> [Exercise brief] The whole listing is to be transcribed exactly as it stands.

________

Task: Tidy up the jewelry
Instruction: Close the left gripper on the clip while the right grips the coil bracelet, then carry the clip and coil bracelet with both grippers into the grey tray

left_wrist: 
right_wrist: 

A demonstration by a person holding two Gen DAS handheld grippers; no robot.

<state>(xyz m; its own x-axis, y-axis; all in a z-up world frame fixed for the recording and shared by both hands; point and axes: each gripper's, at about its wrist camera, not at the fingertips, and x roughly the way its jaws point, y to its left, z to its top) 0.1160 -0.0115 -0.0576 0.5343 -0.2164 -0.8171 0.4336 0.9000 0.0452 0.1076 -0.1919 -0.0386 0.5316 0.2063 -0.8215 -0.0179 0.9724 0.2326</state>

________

> [Solution for this exercise]
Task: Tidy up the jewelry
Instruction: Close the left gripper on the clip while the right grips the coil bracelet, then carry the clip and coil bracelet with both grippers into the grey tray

left_wrist: 
right_wrist: 

A demonstration by a person holding two Gen DAS handheld grippers; no robot.

<state>(xyz m; its own x-axis, y-axis; all in a z-up world frame fixed for the recording and shared by both hands; point and axes: each gripper's, at about its wrist camera, not at the fingertips, and x roughly the way its jaws point, y to its left, z to its top) 0.1160 -0.0115 -0.0576 0.5343 -0.2164 -0.8171 0.4336 0.9000 0.0452 0.1076 -0.1919 -0.0386 0.5316 0.2063 -0.8215 -0.0179 0.9724 0.2326</state>

There's nothing more to this exercise.